MARK: So they are community powered. That's really cool. So we keep mentioning Kernels, but we should probably talk about exactly what that is because I think it's actually super, super cool when I had a look at it.

WENDY: So Kaggle Kernels has-- I think we launched it, maybe, like two years ago. You go to kaggle.com/kernels. It's very simple. It takes care of basically everything that a data scientist needs for very quickly run some code to analyze data. So you click open a notebook or open a code, and it pops up in your browser, and you start editing your code. And the data is there, depending on if you're in a competition, then the competition's data is all in there. If you're in a data set, the data set's data is all there.

So as a data scientist, before, a lot of times, you go in, and you receive a new data set, and you want to explore it. If you don't have a computer that you have already set up spending hours and hours of installing packages, then you're going to spend hours doing that. But for this one-- also, ours uses a Docker image, and that's community maintained. So most of the packages that people want to use are already in there. So it's pretty convenient. It's also a great place to show off your work and to benefit from other people's work.

Usually, when you run it, it already becomes public, so people can see it. So if you want to say, I have this new text data set, and I want to see what other people do with it, and then you read other people's notebook, and they really did this amazing analysis. And you can be like, oh, I have this new idea that they can expand from, then it's just like GitHub where you can fork it, and then you can make a new version. With that, you still don't have to download any code on your computer. It just all stays on the cloud, and you only need the browser to do that.

FRANSESC: Cool. So you have all of these big data sets, and people can provide data sets. Then you also have these analyses like the Kernels, where people can provide code that you run on that data set. And all of this runs in the cloud. Who pays for this? Do you need to pay for it, or how does this work?

WENDY: So right now, Kaggle pays for all of that.

FRANSESC: OK.

WENDY: Of course, because it's a free product, we have a limit on people, like how long you can run the code for, and there is a memory limit. In the future, we definitely-- probably after the integration with GCP is complete, we'll see if there is a way to let people to customize what they want to try to run in. For example, there is a lot of network stuff that needs to be run on GPA for it to be fast. Right now, we don't have that capability. We know that GCP has it, but we'll need to enable that and then see where it goes. So that part is kind of an unknown, but so far, we have a pretty widely used interface for a community that's using it very actively.
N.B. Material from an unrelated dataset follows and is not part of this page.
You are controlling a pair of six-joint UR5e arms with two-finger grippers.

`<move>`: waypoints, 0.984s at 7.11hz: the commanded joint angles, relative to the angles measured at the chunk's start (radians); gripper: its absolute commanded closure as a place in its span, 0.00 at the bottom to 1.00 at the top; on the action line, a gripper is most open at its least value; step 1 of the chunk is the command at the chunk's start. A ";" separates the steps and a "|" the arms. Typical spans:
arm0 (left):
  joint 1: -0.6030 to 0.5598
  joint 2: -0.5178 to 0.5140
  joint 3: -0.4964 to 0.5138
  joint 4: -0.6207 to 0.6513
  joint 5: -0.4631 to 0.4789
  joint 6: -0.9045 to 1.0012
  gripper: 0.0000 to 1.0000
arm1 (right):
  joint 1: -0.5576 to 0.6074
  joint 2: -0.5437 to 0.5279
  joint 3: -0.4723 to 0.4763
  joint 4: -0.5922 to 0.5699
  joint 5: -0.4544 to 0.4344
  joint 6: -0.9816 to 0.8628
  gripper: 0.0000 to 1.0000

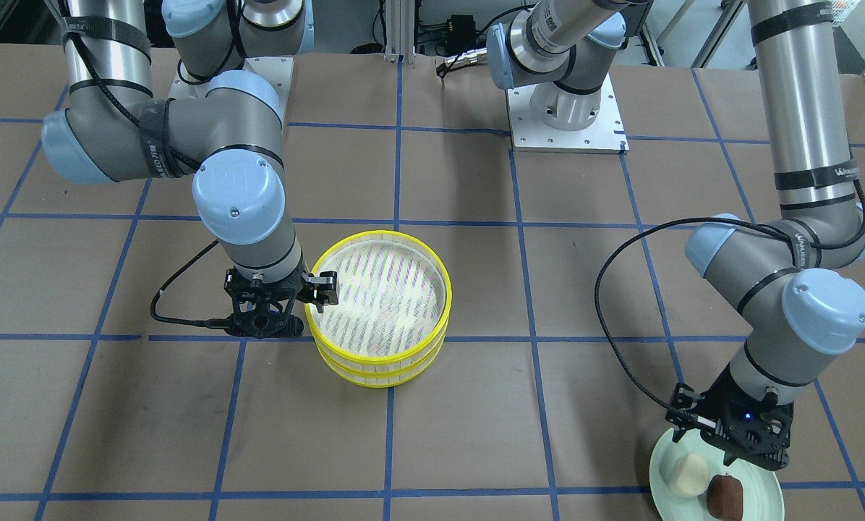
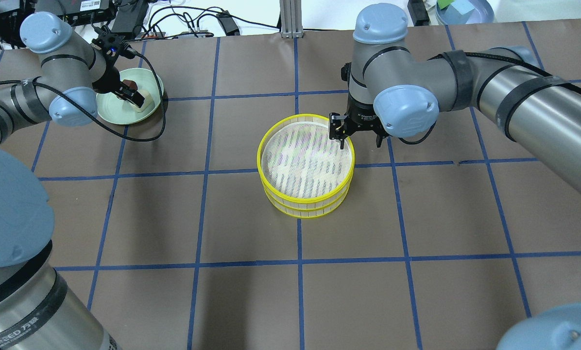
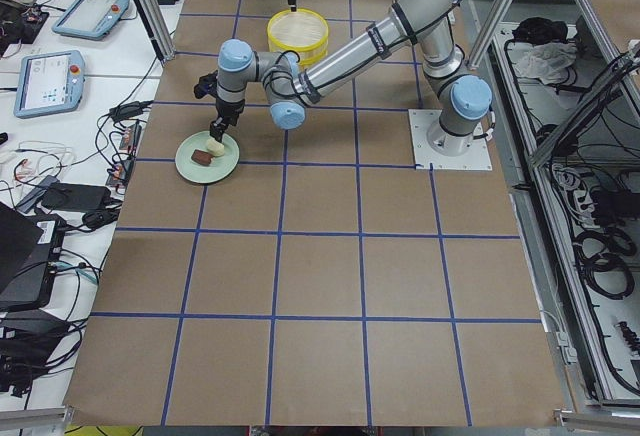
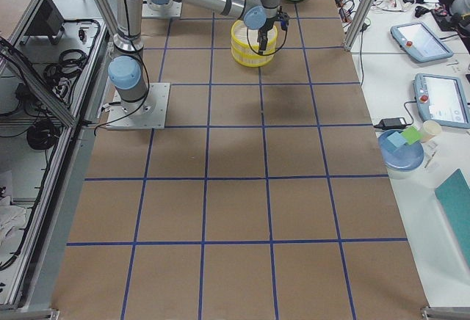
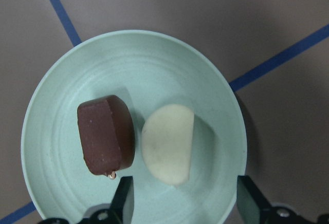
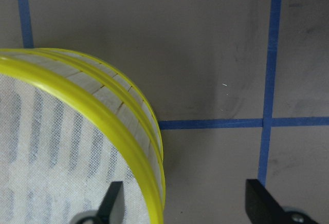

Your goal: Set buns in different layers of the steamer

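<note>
Two yellow-rimmed steamer trays stand stacked mid-table, the top tray (image 1: 403, 235) on the lower tray (image 1: 382, 376); both look empty. My right gripper (image 1: 302, 304) is open and straddles the top tray's rim (image 6: 103, 111), one finger inside and one outside. The cream-white bun (image 1: 684, 475) and the reddish-brown bun (image 1: 725, 496) lie side by side on a pale green plate (image 1: 761, 499). My left gripper (image 1: 729, 452) hovers open just above the plate. In the left wrist view the cream bun (image 5: 168, 144) lies roughly between the fingers, the brown bun (image 5: 107, 134) beside it.
The table is covered in brown paper with a blue tape grid. The plate (image 2: 113, 104) sits at the far left corner near cables. Both arm bases stand on white plates at the robot's side (image 1: 566, 116).
</note>
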 commanded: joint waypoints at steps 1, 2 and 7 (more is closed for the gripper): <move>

FRANSESC: Yeah, I'd love to actually interview the team again once you have finished the migration to GCP. And say, if you're using TPUs or GPUs and all that stuff, that would be a very interesting episode.

WENDY: Definitely.

MARK: So yeah, that's a really great segue into-- so recently-- well, recently-- a few weeks, months, something like that, you were acquired by Google Cloud. What does that mean for Kaggle? I mean, you talked a little bit about moving over to our infrastructure. Is there anything else you can discuss?

WENDY: The acquisition definitely is a big change for our life. We moved over to Google offices and are using Google computers. We are still operating as an independent brand. We kept our Kaggle emails. We have our site, and we are still mainly focused on growing the Kaggle community. And we want to bring the best content and best product to our users. So that still doesn't change. That's still always our goal, and we want to bring the best to our community.

The change for Kaggle and GCP integration is upcoming, and it's probably not going to be very obvious to our users because it's going to be in the back end. Right now, the community knows that Kaggle is run on Azure. Lot of codebases are based on C#, so that's kind of a big challenge to move over to GCP. And we're definitely investigating on what can be done and what needs to be done. So it's going to be a slow process. It's not going to be anything fast. And of course, the main focus is we want to grow our community, so the integration is second. And we believe that it will be the best for our community because of Google's infrastructure and the powerful computers.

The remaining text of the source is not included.